Le 9 avril 2026, le président américain Donald Trump a annoncé une trêve de deux semaines avec l'Iran, dont la condition clé était « l'ouverture totale, immédiate et sûre du détroit d'Ormuz ». En l'espace d'une journée, il est devenu clair que la condition n'a été remplie que sur le papier.
Selon Bloomberg et MarineTraffic, depuis la matinée du 9 avril, seulement neuf navires ont emprunté le détroit — cinq ont quitté le golfe Persique, quatre y ont entré. À titre de comparaison : avant la crise, le trafic quotidien atteignait plusieurs dizaines de navires. Le directeur général de l'Abu Dhabi National Oil Company, Sultan Al-Jaber, a confirmé que le détroit était effectivement fermé malgré la trêve — et a ajouté que 230 pétroliers chargés étaient immobilisés dans le golfe.

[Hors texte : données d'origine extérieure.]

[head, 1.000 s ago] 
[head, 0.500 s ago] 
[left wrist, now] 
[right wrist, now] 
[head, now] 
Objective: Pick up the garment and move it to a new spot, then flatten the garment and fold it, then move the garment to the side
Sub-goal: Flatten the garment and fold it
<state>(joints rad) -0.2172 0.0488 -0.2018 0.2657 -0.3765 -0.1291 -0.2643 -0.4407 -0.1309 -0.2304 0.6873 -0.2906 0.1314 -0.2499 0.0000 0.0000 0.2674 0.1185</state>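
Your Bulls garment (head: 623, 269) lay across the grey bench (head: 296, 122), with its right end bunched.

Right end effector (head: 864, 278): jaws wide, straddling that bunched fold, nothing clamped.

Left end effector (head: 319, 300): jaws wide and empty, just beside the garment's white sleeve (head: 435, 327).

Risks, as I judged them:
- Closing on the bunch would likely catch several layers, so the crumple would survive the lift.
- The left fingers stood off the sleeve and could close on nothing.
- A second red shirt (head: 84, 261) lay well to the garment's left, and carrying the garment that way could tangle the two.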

Le schéma : limite, droit de passage, bitcoin
Les détails de l'accord, que Washington n'a pas révélés publiquement, ont été divulgués par le Wall Street Journal : l'Iran a accepté de laisser passer au maximum 12 navires par jour — et de percevoir un droit de passage de plus d'un million de dollars par navire. Selon le Financial Times, Hamid Hosseyni, représentant de l'Union des exportateurs de produits pétroliers iraniens, a expliqué le mécanisme : le propriétaire du navire envoie un email contenant les données de la cargaison, puis reçoit le montant à payer — environ 1 dollar par baril de pétrole à bord. Un grand pétrolier Suezmax chargé d'un million de barils paiera environ un million de dollars.
« Dès que l'email arrive et que l'Iran termine l'évaluation, le navire dispose de quelques secondes pour payer en bitcoin — afin que l'argent ne puisse pas être suivi ou saisi en raison des sanctions »
— Hamid Hosseyni, représentant de l'Union des exportateurs de produits pétroliers iraniens, Financial Times
Les paiements sont également acceptés en yuan chinois via la banque Kunlun selon le système CIPS. Selon la société d'analyse TRM Labs, le CGRI utilise déjà depuis la mi-mars l'infrastructure de cryptomonnaie comme mécanisme de perception des droits de passage — le premier précédent de ce type dans la pratique maritime mondiale. Le revenu potentiel du schéma pourrait atteindre 20 millions de dollars par jour rien que pour les pétroliers.
Le piège des sanctions pour les armateurs
Pour les compagnies maritimes, la situation est une zone grise juridique. Selon CNBC, l'un des cadres supérieurs d'une compagnie de navigation dont les navires sont bloqués dans le golfe a reconnu : « Nous n'avons aucune information sur la façon de transiter pendant la trêve. Nous ne sommes pas en contact avec les autorités iraniennes ». Parallèlement, les juristes avertissent que le paiement des droits à l'Iran pourrait être considéré comme une violation des sanctions américaines et européennes. Maersk et autres grands opérateurs ont choisi une tactique d'attente.
- Les trois pétroliers qui ont emprunté le détroit au cours des premiers jours de la trêve étaient tous sous sanctions américaines pour le transport du pétrole iranien — selon CBS News
- L'Iran dirige les navires autorisés via l'itinéraire septentrional — plus proche de son littoral — et menace des frappes militaires en cas déviation de cap
- Le ministre iranien des Affaires étrangères Abbas Araghchi a noté que le passage « est possible sous coordination avec les forces armées iraniennes compte tenu des limitations techniques » — une formulation qui laisse à Téhéran le contrôle total du rythme et des conditions
Ce que cachent les chiffres
La restriction du trafic de plus de 90% signifie qu'environ 10 millions de barils de pétrole par jour restent bloqués. L'Institut Bruegel a calculé qu'une ouverture complète du détroit ramènerait 20% des approvisionnements mondiaux en pétrole et en gaz sur le marché, réduirait les prix et éliminerait les coûts supplémentaires de plusieurs milliards de dollars pour l'économie mondiale. Au contraire, les 230 pétroliers immobilisés dans le golfe accumulent des frais d'immobilisation, et les primes d'assurance restent prohibitives.
Après l'annonce de la trêve, Trump a écrit sur Truth Social que les États-Unis « aideraient avec le trafic » et que « beaucoup d'argent serait gagné » — cependant, aucun mécanisme de vérification du respect des conditions de l'accord n'a été publiquement présenté.
Si d'ici le 11 avril — la date des négociations prévues au Pakistan entre les États-Unis et l'Iran — Téhéran n'annule pas la limite de 12 navires et ne renonce pas au schéma criminel de cryptomonnaie, la question ne sera plus de savoir si la trêve est réelle, mais de savoir si les pays du G7, qui dépendent des perturbations d'approvisionnement et ne peuvent pas légalement payer le passage, la reconnaîtront comme telle.